Berihun Adugna Gebeye, Humboldt Postdoctoral Research Fellow, Max Planck Institute for Comparative Public Law and International Law, Heidelberg

[Editors’ Note: This is one of our biweekly ICONnect columns. For more information on our four columnists for 2021, please see here.]

On April 2, 2018 the Ethiopian parliament elected Abiy Ahmed as prime minister. This was not a regular appointment of a prime minister that we see in parliamentary systems. It was an appointment for a new beginning for Ethiopia after almost three decades of authoritarian rule. This is what prime minister Abiy Ahmed said in his first speech in parliament, what the people expected at home, and why the international community was enthusiastic about the political developments in the country.

In the early days of Abiy Ahmed’s premiership, it looked like Ethiopia was on the right path towards democracy. Political prisoners were released. Exiled politicians and political parties returned home. Several legal and political reform processes were started. Ethiopia seemed to give some hope for democracy amidst its global backsliding.               
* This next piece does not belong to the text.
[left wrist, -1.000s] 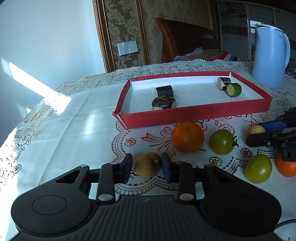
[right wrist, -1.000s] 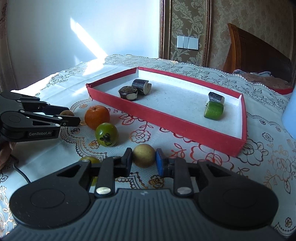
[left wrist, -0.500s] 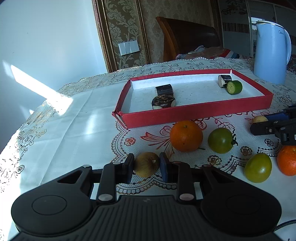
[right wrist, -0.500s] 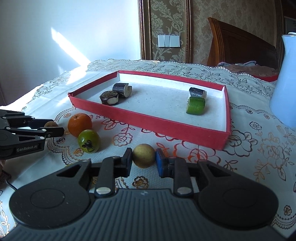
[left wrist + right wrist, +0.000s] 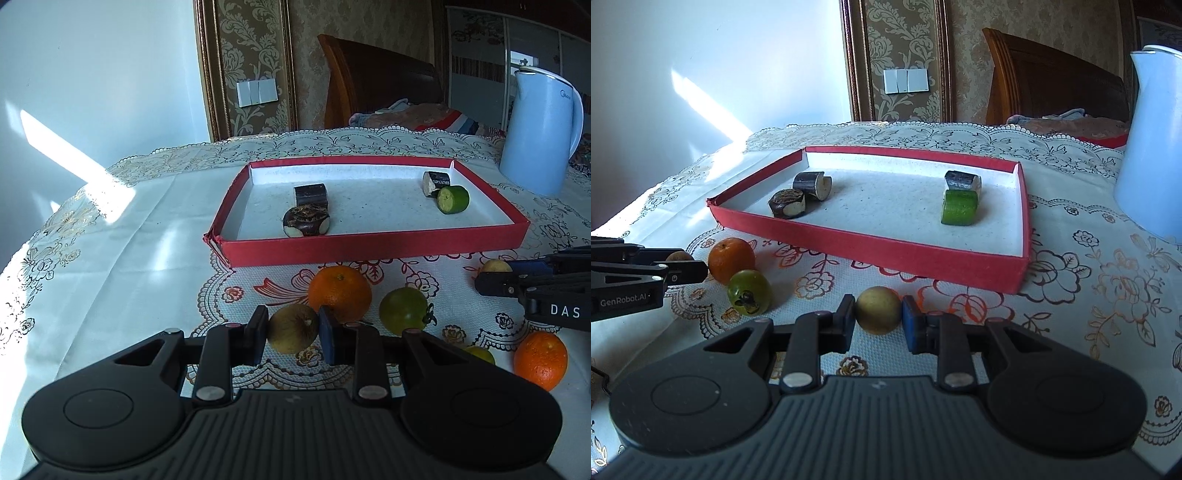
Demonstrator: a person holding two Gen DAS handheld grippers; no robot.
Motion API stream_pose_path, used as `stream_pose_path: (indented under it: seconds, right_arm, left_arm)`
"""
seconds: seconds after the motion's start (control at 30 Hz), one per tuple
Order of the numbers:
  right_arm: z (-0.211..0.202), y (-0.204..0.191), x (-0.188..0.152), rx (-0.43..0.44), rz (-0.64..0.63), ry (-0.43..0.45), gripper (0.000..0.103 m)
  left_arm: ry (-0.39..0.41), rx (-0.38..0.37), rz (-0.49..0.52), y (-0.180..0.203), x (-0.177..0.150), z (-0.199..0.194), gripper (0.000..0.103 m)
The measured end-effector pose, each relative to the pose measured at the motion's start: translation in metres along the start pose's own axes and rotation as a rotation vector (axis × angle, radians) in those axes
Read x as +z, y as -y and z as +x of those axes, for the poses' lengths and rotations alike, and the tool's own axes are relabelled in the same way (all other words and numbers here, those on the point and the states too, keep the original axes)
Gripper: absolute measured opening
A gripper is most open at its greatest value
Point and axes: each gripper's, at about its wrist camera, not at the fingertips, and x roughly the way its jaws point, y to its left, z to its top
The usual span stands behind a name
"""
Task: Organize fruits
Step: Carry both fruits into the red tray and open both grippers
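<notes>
From the left wrist view, the tabletop (image 5: 110,236) carries a white lace cloth with red flower patterns, and sunlight falls on it. The left gripper (image 5: 293,330) grasps a brownish fruit (image 5: 291,328) between its fingers, before the red tray (image 5: 369,249). A blue kettle (image 5: 539,133) stands behind.

From the right wrist view, the right gripper (image 5: 878,312) is clenched on a yellowish fruit (image 5: 878,310), near the tray's front wall. Patterned wallpaper (image 5: 897,51) and a wooden headboard (image 5: 1052,81) are behind.
</notes>
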Motion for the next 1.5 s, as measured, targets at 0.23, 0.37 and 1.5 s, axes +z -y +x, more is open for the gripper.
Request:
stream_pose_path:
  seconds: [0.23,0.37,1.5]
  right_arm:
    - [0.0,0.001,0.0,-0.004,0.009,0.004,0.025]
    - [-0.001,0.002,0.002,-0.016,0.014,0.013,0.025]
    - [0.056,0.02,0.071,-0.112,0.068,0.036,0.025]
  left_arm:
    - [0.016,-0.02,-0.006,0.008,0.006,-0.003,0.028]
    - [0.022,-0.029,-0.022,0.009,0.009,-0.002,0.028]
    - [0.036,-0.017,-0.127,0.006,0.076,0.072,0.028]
In a dramatic turn of events, however, much of the enthusiasm about Ethiopia’s possible democratic transition changed to insecurity, violence, and even war that brought anxiety and desperation at home and huge concern abroad. In the past two and half years or so, many troubling things happened in the country: ranging from the displacement of millions of people from their villages, to the massacre of ethnic and religious minorities, to the destruction of property, to the crackdown of key opposition politicians, to a full-fledged war in the Northern region of Tigray.  
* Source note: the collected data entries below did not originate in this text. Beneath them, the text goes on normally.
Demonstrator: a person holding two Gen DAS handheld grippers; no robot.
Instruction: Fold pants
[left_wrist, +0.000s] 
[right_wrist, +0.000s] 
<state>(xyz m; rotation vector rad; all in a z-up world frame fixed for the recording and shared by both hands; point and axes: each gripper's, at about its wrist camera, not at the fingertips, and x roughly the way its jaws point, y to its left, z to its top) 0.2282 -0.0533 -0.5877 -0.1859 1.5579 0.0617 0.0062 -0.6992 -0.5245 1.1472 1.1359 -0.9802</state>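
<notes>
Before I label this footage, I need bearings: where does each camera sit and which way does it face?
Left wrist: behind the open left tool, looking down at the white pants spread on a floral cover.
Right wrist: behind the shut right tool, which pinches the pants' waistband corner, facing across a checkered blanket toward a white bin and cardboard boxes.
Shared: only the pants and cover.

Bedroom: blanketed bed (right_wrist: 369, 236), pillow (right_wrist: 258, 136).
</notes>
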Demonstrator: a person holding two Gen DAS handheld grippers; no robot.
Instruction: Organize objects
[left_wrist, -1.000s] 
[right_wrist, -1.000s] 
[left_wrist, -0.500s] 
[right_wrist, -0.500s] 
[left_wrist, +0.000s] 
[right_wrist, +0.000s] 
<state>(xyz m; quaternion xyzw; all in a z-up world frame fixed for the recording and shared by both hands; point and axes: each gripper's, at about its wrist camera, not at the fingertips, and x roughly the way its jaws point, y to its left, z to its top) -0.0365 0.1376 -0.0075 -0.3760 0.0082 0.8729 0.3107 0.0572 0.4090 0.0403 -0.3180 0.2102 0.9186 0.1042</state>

Now Ethiopia is in a full-blown constitutional crisis. Force, or the threat of use of force, is the new rule that solves or tries to solve political disagreements or disputes in the country. State institutions and their officials are unable and/or unwilling to perform their basic constitutional duties. The Constitution is no longer able to resolve disputes among political actors and, therefore, has failed in its primary task of keeping political disagreements within the boundaries of ordinary politics.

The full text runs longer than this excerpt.